Are the methods well-suited for this research?
Somewhat appropriate
Yes, the methods are well-suited as they systematically employ established bioinformatics tools (e.g., GEO2R, STRING, Cytoscape) and multi-database validation (TCGA, cBioPortal, HPA) to identify, analyze, and validate CRC-related hub genes, aligning with the study's objectives of discovering prognostic biomarkers and therapeutic targets.
Are the conclusions supported by the data?
Somewhat supported
Yes, the conclusions are partially supported by the data, as bioinformatics analyses and survival correlations suggest associations between the hub genes (CXCL8, FOXC1, ICOS, MCF2) and CRC prognosis, but limitations such as borderline statistical significance, low mutation rates, and absence of experimental validation temper confidence in their definitive clinical relevance.

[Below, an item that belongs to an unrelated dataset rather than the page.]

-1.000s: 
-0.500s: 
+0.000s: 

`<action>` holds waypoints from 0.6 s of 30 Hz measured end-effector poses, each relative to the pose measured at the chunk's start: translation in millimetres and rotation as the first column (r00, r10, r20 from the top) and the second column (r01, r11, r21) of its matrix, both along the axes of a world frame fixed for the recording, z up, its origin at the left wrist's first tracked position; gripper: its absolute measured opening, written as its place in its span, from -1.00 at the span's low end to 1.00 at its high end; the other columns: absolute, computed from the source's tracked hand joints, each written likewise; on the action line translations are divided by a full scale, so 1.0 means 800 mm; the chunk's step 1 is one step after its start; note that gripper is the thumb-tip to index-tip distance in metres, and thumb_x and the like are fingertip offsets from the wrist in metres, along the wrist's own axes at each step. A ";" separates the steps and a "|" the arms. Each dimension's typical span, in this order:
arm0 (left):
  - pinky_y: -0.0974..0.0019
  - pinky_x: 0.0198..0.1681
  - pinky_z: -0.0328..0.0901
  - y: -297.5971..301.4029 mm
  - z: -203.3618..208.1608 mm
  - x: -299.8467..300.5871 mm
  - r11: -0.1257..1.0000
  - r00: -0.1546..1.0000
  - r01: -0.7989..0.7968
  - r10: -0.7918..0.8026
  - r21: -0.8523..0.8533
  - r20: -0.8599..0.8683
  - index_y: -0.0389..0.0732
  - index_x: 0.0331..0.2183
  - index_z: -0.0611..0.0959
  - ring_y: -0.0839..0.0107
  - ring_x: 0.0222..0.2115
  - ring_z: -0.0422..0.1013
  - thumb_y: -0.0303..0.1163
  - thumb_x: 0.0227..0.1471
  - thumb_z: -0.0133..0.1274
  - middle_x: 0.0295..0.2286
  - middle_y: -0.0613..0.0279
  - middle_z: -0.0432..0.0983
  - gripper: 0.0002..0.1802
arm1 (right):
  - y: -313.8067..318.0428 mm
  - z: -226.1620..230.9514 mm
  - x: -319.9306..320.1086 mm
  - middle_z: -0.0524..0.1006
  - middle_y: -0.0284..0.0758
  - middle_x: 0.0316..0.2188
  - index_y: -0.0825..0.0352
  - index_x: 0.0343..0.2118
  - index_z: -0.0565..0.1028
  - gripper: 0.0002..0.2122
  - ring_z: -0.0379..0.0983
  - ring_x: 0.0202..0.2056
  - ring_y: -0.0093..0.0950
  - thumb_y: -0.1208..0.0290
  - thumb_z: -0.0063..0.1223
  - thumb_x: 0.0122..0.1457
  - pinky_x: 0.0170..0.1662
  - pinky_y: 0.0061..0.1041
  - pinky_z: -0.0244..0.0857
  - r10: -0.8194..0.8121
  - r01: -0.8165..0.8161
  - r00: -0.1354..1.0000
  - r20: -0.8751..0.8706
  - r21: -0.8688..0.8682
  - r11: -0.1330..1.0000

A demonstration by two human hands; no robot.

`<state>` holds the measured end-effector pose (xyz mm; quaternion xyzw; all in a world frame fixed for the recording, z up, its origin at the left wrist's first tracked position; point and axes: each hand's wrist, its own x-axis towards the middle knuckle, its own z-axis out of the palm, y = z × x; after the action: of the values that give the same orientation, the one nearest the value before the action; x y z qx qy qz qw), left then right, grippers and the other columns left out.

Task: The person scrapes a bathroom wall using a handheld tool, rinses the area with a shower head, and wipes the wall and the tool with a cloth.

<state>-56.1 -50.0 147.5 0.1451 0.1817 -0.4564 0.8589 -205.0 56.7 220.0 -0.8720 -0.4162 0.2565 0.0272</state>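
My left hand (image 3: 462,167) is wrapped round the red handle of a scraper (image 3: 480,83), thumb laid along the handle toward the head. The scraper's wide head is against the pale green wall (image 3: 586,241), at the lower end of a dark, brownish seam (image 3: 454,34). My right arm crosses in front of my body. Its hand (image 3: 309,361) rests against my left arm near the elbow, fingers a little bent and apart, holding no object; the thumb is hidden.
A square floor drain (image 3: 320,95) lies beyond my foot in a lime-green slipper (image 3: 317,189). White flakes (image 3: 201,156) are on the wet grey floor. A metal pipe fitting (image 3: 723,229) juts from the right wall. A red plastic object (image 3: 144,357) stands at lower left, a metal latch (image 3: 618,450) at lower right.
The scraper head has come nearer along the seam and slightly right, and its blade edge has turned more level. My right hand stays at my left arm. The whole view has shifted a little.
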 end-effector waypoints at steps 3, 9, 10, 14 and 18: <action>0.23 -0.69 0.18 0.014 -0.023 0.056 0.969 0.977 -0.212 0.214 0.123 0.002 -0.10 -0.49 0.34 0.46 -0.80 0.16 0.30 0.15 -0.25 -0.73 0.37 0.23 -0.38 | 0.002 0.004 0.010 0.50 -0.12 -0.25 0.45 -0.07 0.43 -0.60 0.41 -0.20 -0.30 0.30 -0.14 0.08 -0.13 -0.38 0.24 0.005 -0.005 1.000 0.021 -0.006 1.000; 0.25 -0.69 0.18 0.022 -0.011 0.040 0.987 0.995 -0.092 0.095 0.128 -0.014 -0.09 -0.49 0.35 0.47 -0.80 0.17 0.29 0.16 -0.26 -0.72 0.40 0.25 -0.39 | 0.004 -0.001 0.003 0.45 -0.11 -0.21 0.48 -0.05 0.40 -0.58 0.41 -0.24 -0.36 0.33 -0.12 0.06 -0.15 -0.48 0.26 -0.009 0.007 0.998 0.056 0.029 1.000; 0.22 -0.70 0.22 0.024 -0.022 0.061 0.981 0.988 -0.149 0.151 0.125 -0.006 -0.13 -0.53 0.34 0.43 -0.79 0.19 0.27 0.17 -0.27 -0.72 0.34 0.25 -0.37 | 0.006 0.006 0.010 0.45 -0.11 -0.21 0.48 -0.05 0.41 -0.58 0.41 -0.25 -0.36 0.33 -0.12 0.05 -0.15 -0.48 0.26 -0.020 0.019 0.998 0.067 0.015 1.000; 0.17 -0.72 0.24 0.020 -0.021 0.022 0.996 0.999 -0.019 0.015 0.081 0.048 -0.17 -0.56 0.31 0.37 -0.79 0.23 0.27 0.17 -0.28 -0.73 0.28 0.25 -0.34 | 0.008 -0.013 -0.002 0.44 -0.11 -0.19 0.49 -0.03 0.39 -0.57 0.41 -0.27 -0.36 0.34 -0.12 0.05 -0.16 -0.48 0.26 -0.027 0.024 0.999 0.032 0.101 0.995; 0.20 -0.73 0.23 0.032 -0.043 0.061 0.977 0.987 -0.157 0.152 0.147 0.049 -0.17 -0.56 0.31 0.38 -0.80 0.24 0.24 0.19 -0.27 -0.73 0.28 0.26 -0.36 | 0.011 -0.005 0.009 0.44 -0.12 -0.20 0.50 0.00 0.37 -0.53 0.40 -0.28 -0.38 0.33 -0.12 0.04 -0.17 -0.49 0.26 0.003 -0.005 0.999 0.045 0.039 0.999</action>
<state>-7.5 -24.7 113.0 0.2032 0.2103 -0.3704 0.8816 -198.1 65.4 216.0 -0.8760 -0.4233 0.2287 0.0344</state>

Are the data presentations, including visualizations, well-suited to represent the data?
Highly appropriate and clear
Yes, the data presentations are sufficient for general use but lack accessibility features (e.g., colorblind-friendly palettes, alternative text labels, or patterns for color-dependent graphs) to ensure usability for all patrons. Enhancements like error bars, explicit statistical annotations, and inclusive design (e.g., avoiding color-only distinctions) would improve universal accessibility.
How clearly do the authors discuss, explain, and interpret their findings and potential next steps for the research?
Very clearly
The authors sufficiently contextualize their findings within colorectal cancer (CRC) biology and propose plausible biomarker/therapeutic roles for identified hub genes, but their discussion lacks critical engagement with methodological limitations (e.g., uncorrected statistical thresholds, blood-tissue sample biases) and offers only generalized next steps, omitting concrete experimental or clinical validation strategies necessary to translate findings into actionable insights.
Is the preprint likely to advance academic knowledge?
Moderately likely
The preprint has moderate potential to advance academic knowledge by systematically identifying novel CRC-associated hub genes (CXCL8, FOXC1, ICOS, MCF2) and proposing hypotheses for biomarker/therapeutic exploration, but its impact is constrained by methodological limitations (e.g., uncorrected statistical thresholds, reliance on computational data) and the absence of experimental validation needed to confirm biological or clinical relevance.
Would it benefit from language editing?
Yes
Yes, the preprint would benefit from targeted language editing to resolve grammatical inconsistencies (e.g., punctuation, passive voice), standardize terminology (e.g., CRC vs. colorectal cancer), and improve clarity in dense technical sections, thereby enhancing readability, professionalism, and accessibility for diverse audiences.
Would you recommend this preprint to others?
Yes, but it needs to be improved
I recommend this preprint to bioinformaticians and computational researchers for its systematic identification of novel CRC-associated hub genes (CXCL8, FOXC1, ICOS, MCF2) and robust methodological framework (integrating GEO, TCGA, and multi-omics tools), but caution that its hypothesis-generating findings require experimental validation to confirm biological or clinical relevance, limiting immediate utility for experimentalists/clinicians.
Is it ready for attention from an editor, publisher or broader audience?
Yes, after minor changes

Competing interests

The authors declare that they have no competing interests.